((
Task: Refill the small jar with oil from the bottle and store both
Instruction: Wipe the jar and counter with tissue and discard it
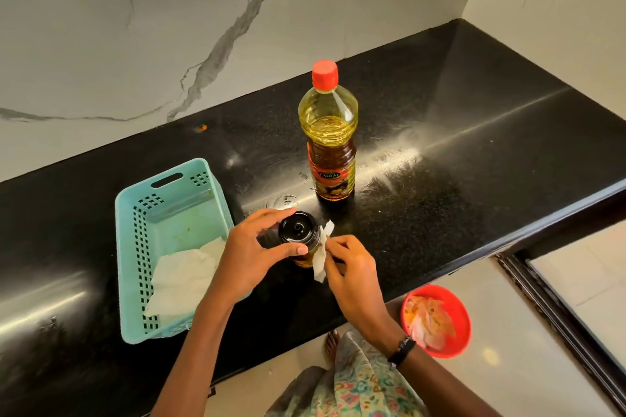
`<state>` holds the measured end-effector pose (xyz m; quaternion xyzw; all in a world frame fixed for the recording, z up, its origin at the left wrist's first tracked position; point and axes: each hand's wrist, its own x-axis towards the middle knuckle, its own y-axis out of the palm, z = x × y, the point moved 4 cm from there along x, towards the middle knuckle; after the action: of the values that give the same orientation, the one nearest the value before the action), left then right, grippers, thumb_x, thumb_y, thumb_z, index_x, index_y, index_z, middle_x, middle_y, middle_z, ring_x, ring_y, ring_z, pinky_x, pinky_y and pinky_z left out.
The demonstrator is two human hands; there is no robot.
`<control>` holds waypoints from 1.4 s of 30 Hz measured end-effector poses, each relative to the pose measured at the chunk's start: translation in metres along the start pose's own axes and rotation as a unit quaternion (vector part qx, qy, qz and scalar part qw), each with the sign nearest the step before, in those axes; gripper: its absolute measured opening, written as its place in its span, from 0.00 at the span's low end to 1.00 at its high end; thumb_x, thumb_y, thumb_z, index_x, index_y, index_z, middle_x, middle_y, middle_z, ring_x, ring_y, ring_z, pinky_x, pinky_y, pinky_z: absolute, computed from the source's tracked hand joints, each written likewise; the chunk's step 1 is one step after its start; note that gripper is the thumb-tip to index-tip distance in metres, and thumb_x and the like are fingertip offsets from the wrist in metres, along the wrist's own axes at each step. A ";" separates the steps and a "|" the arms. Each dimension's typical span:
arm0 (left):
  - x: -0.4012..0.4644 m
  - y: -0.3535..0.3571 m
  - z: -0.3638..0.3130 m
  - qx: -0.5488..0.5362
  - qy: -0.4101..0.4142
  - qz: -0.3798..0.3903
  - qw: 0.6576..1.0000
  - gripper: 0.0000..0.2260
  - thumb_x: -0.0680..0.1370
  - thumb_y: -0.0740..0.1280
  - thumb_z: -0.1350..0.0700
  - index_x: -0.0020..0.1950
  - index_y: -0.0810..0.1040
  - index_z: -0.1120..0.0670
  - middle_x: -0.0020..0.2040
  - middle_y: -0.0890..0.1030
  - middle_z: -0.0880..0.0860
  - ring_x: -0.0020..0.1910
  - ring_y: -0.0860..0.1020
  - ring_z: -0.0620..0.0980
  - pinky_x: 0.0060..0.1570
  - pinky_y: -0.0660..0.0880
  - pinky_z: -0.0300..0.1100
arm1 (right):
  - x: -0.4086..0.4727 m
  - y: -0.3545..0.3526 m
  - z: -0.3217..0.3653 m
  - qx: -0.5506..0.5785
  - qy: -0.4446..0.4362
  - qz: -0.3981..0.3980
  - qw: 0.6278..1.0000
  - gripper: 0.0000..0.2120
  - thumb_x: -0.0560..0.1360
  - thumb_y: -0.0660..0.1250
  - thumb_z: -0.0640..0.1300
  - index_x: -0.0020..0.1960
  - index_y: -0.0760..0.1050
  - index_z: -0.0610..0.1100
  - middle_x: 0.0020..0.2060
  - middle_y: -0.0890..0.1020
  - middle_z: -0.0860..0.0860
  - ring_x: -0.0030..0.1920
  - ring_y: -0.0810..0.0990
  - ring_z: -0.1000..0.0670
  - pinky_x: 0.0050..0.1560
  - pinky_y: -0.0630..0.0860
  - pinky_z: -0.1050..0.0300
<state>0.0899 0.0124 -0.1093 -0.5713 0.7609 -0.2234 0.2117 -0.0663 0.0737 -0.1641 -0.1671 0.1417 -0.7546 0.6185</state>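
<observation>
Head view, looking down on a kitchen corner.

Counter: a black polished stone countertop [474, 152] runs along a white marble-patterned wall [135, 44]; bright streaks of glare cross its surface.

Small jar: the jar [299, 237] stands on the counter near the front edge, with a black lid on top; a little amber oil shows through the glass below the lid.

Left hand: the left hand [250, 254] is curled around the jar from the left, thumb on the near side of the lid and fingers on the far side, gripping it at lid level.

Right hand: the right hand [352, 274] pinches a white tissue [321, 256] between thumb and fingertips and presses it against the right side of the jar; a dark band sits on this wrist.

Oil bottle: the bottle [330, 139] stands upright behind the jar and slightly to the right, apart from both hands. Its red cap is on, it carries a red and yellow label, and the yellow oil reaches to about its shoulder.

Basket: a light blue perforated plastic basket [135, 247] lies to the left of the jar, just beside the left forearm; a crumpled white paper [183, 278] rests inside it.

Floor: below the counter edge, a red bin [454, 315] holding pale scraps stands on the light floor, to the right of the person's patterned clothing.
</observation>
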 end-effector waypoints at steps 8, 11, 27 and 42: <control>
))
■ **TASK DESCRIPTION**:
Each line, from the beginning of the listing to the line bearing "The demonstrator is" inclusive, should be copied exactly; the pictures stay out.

■ **PROBLEM SOLUTION**:
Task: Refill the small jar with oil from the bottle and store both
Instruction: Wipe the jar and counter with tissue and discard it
`<state>` holds the measured end-effector pose (xyz m; quaternion xyzw; all in a world frame fixed for the recording, z up, its origin at the left wrist's first tracked position; point and axes: each hand's wrist, its own x-axis towards the middle knuckle, its own y-axis out of the palm, z = x × y, the point moved 4 cm from there along x, towards the middle knuckle; after the action: of the values that give the same orientation, the one nearest the value before the action), left then right, grippers, thumb_x, thumb_y, thumb_z, index_x, index_y, index_z, middle_x, middle_y, middle_z, ring_x, ring_y, ring_z, pinky_x, pinky_y and pinky_z left out.
The demonstrator is two human hands; there is no robot.

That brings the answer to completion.